How to specify a flat improper prior for intercepts

Windows 7, brms version 2.16.1.

I’m experimenting with different priors in binary logistic modeling of simple mock data in order to learn how different priors affect results. One relevant set of priors to experiment with is a set of flat priors for every single parameter, which I expect to yield results exactly equal to a frequentist model.

But while “specifying” flat improper priors for betas is easy (brm does it by default if you don’t specify anything else), I don’t know how to specify a flat improper prior for the Intercept:

1000 -> N
x1 <- rbinom(N, 1, 0.5)
x2 <- sample(c(rep(0, round(.97*N)), rep(1, N-round(.97*N))))
x3 <- sample(c(rep(1, round(.985*N)), rep(0, N-round(.985*N))))
linpred <- -0.5 +x1 -x2 +x3
y <- rbinom(N, 1, plogis(linpred))
d <- data.frame(y, x1, x2, x3)
(flatpriors <- get_prior(y ~ x1 + x2 + x3, family = bernoulli, data = d))
# ^ This shows that Betas have flat priors while the Intercept has a student prior.
flatpriors$prior[which(flatpriors$class == "Intercept")] <- "(flat)"
flatprior.mod <- brm(y ~ x1 + x2 + x3, family = bernoulli, data = d, prior = flatpriors)

Error: The prior '(flat)' is invalid.

How do I explicitly specify flat improper priors?

So, note that “flat” priors are not a mathematically defined concept and they can be informative in a bad way because they generally indicate some fairly insane beliefs about potential effect sizes.

To answer your question though, here is an example of what an attempt at “flat” priors might look like in the context of brms.

# Specify a simple gaussian model improper 'flat' priors
bad_priors_example <- bf(
  y ~ x + z,
  center = F,
  family = gaussian(link = "identity")
)

# Specify (bad) Priors for the model
bad_priors <-
  prior(normal(0, 10000), class = "b", coef = "Intercept") +
  prior(normal(0, 10000), class = "b") +
  prior(normal(0, 10000), class = "sigma")

# Fit the model
bad_priors_example_fit <- brm(
  formula = bad_priors_example,
  prior = bad_priors,
  data = df,
  cores = 4,
  chains = 4,
  iter = 2000,
  warmup = 1000,
  save_pars = save_pars(all = TRUE),
  sample_prior = "yes" # could also be set to "only"
)

The key here is to set center = FALSE in the formula object which allows you to specify a prior on the actual population level intercept.

1 Like

Yet when I call prior_summary() on any existing model for which priors were not specified on the betas, those priors are described literally and explicitly as “(flat)”. How are those “flat” priors handled mathematically when the model is being fit? Does it just mean that the estimates are based on the likelihood function alone and are therefore maximum-likelihood estimates rather than Bayesian posterior means?

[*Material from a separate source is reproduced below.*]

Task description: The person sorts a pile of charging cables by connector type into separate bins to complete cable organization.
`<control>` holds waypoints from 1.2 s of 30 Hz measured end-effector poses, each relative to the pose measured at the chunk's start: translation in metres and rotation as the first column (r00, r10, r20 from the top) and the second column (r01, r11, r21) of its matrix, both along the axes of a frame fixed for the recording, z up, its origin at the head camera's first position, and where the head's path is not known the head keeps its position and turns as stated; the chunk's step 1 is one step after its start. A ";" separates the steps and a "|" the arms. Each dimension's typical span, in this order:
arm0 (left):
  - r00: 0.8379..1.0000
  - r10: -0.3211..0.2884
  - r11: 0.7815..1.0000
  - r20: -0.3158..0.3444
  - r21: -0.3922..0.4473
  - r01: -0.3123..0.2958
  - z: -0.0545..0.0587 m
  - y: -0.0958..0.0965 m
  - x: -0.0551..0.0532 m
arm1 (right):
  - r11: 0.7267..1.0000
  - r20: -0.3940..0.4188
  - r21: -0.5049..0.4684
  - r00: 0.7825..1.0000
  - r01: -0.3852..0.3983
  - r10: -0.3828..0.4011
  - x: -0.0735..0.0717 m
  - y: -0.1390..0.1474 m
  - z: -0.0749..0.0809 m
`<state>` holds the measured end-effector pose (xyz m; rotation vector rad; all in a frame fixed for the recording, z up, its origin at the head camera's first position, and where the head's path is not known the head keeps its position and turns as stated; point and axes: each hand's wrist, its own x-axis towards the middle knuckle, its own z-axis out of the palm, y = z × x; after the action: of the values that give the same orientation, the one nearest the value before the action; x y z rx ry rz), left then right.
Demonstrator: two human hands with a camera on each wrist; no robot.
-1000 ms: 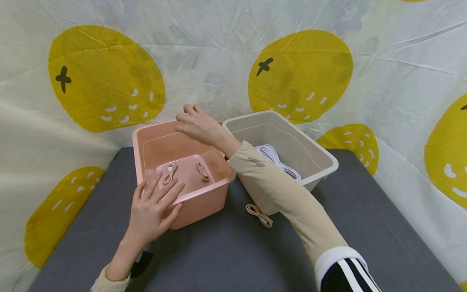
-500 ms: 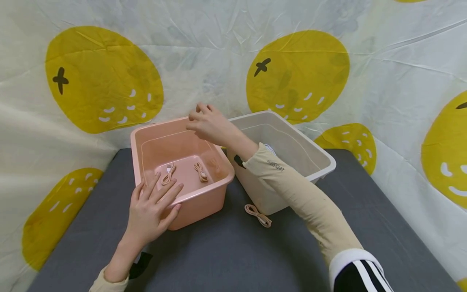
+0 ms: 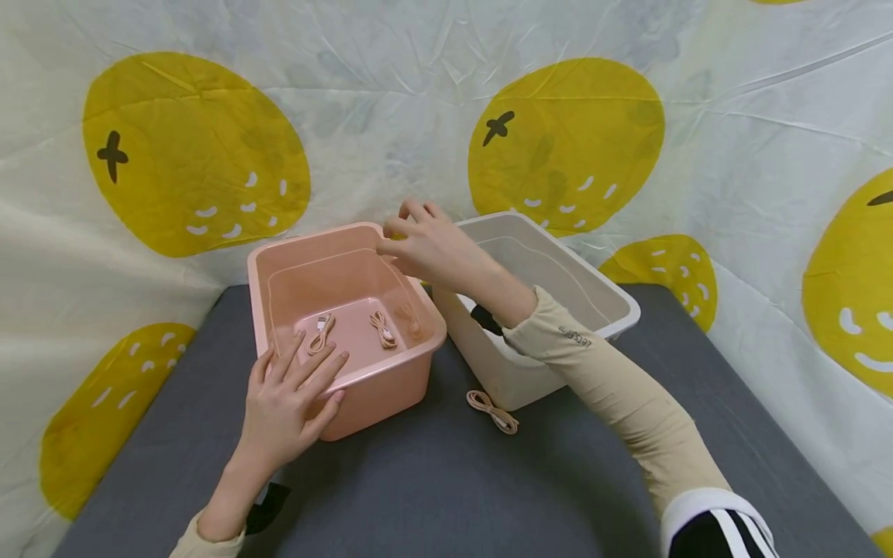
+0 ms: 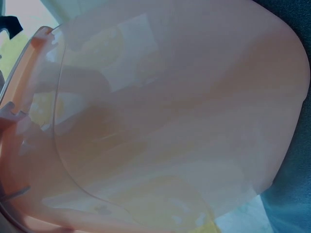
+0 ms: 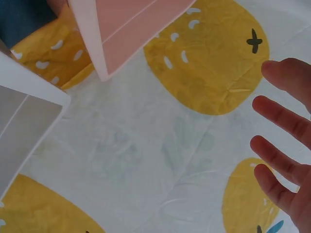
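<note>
My left hand (image 3: 282, 407) rests with extended fingers over the near left rim of a pink plastic tub (image 3: 391, 399). Two coiled pinkish cables, one left (image 3: 322, 334) and one right (image 3: 382, 329), lie on the tub's floor. Above the gap between this tub and an off-white tub (image 3: 512, 380) hovers my right hand (image 3: 443, 252), nothing in its grasp. The right wrist view shows those fingers (image 5: 279, 116) spread apart. On the table, by the off-white tub's near corner, lies another coiled pinkish cable (image 3: 492, 411). The right forearm hides much of the off-white tub's inside.
Both tubs stand on a dark grey table (image 3: 432, 496), close together at their near sides. A white cloth (image 3: 377, 155) with yellow fruit prints hangs behind and around it. In the left wrist view, the pink tub's outer wall (image 4: 194, 126) fills most of the picture.
My right hand has shifted rightward, from over the pink tub to between the two tubs, its forearm swinging right too. The left hand keeps its place on the rim.
</note>
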<state>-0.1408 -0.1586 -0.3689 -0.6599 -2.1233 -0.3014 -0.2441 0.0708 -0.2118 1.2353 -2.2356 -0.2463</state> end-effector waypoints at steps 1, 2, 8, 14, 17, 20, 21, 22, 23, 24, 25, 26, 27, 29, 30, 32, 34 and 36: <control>1.000 0.000 1.000 0.001 0.001 0.000 0.000 0.000 0.000 | 1.000 0.000 -0.001 1.000 0.001 -0.001 0.003 0.002 0.001; 1.000 0.000 1.000 0.001 0.001 0.000 0.000 0.000 0.000 | 1.000 0.001 -0.002 1.000 0.001 -0.001 0.006 0.004 0.001; 1.000 -0.002 1.000 0.003 0.002 0.002 -0.001 -0.001 -0.001 | 1.000 -0.003 -0.004 1.000 -0.008 0.008 0.020 0.016 0.001; 1.000 -0.002 1.000 0.002 0.002 0.002 0.000 -0.001 -0.001 | 0.998 -0.041 -0.038 0.998 -0.055 0.053 0.033 0.030 0.000; 1.000 -0.002 1.000 0.004 0.003 0.002 0.000 -0.001 -0.001 | 0.996 -0.067 -0.047 0.995 -0.071 0.067 0.041 0.037 -0.001; 1.000 -0.003 1.000 0.005 0.004 0.003 0.001 -0.002 -0.001 | 0.996 -0.069 -0.057 0.995 -0.074 0.070 0.050 0.044 -0.004; 1.000 -0.004 1.000 0.005 0.004 0.004 0.001 -0.002 -0.001 | 0.996 -0.067 -0.060 0.995 -0.073 0.068 0.053 0.047 -0.005; 1.000 -0.004 1.000 0.005 0.004 0.004 0.001 -0.002 -0.001 | 0.995 -0.063 -0.064 0.996 -0.072 0.068 0.056 0.049 -0.006; 1.000 -0.004 1.000 0.006 0.003 0.004 0.001 -0.002 -0.001 | 0.995 -0.060 -0.065 0.996 -0.071 0.067 0.058 0.052 -0.007; 1.000 -0.004 1.000 0.007 0.003 0.004 0.000 -0.002 -0.001 | 0.996 -0.061 -0.064 0.996 -0.068 0.064 0.061 0.054 -0.009; 1.000 -0.003 1.000 0.009 0.000 0.003 0.000 -0.002 -0.001 | 0.996 -0.065 -0.064 0.996 -0.064 0.060 0.063 0.056 -0.011; 1.000 -0.003 1.000 0.010 -0.001 0.003 0.000 -0.003 -0.001 | 0.996 -0.072 -0.061 0.996 -0.058 0.053 0.066 0.058 -0.013; 1.000 -0.002 1.000 0.013 -0.005 0.002 -0.001 -0.003 0.000 | 0.997 -0.082 -0.058 0.996 -0.052 0.047 0.068 0.061 -0.015; 1.000 -0.001 1.000 0.015 -0.008 0.002 -0.001 -0.003 0.000 | 0.998 -0.097 -0.056 0.995 -0.042 0.036 0.072 0.064 -0.020; 1.000 -0.001 1.000 0.017 -0.012 0.001 -0.001 -0.003 0.000 | 0.998 -0.106 -0.055 0.994 -0.035 0.029 0.075 0.066 -0.023; 1.000 -0.002 1.000 0.015 -0.011 0.002 -0.002 -0.003 0.000 | 0.998 -0.122 -0.051 0.992 -0.021 0.015 0.079 0.070 -0.029; 1.000 -0.005 1.000 0.011 -0.006 0.005 -0.002 -0.003 -0.001 | 0.998 -0.135 -0.057 0.991 -0.017 0.009 0.082 0.073 -0.035; 1.000 -0.009 1.000 0.008 -0.001 0.009 -0.002 -0.002 -0.001 | 0.998 -0.147 -0.060 0.989 -0.013 0.004 0.086 0.076 -0.041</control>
<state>-0.1420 -0.1608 -0.3705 -0.6699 -2.1285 -0.3085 -0.1585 0.1466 -0.2532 1.1564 -2.0964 -0.2553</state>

UPDATE: I seem to have “figured it out”. You just specify the prior in question as “” rather than “(flat)”.

Will of course welcome any further input nonetheless.

Try running

hist(rnorm(10e5, 0, 10000))

and you’ll see that while this may seem like a “flat” prior, it actually places the bulk of the probability squarely in the tails.

“Flat” priors are effectively saying that you think an effect size >100 on the log scale is just as likely as an effect size of zero if not more so and I can think of few if any realistic cases where such an assumption is warranted.

@betanalpha has a great explanation of prior models and the basics of probability theory here Writing - betanalpha.github.io that are worth reading through.

Edit: edited for consistency following @torkar’s suggestion below

3 Likes

But the example above used an identity link? Wouldn’t it be more fair to simply use:

hist(rnorm(10e5, 0, 10000))

Of course, that plot is also ridiculous… :)

1 Like

All my experimentation concerns qualitative outcomes (binary to quaternary) with a logit link function.

I don’t intend to actually use flat priors in the final analysis, but at this point I want to gain a better understanding of how different types of weak prior influence the logit coefficients especially of parameters on which the data itself has fairly little to say (the likelihood is weak).

As for priors yielding U-shaped distributions in the probability space, I’ve had the same argument on this forum before. Then, as now, I appeal to an authority:

Agresti, Alan (2013). Categorical Data Analysis. 3rd ed. Hoboken, New Jersey: John Wiley & Sons.

In which case b \sim N(0, 2) is probably a pretty diffuse prior since logit coefficients > +/-5 are basically unicorns.

If I recall, the approach suggested in BDA3 (chapter 7, I think) is to use a T distribution and vary the \nu parameter from around 3 which gives you some pretty thick tails to a higher value that approximates a normal distribution (see the image I threw together to illustrate this below) so that might be something worth considering as it would allow you to vary both the shape and width and examine how sensitive the estimates are to the shape of the prior.

2 Likes

Those plots are beautiful! What did you draw them with?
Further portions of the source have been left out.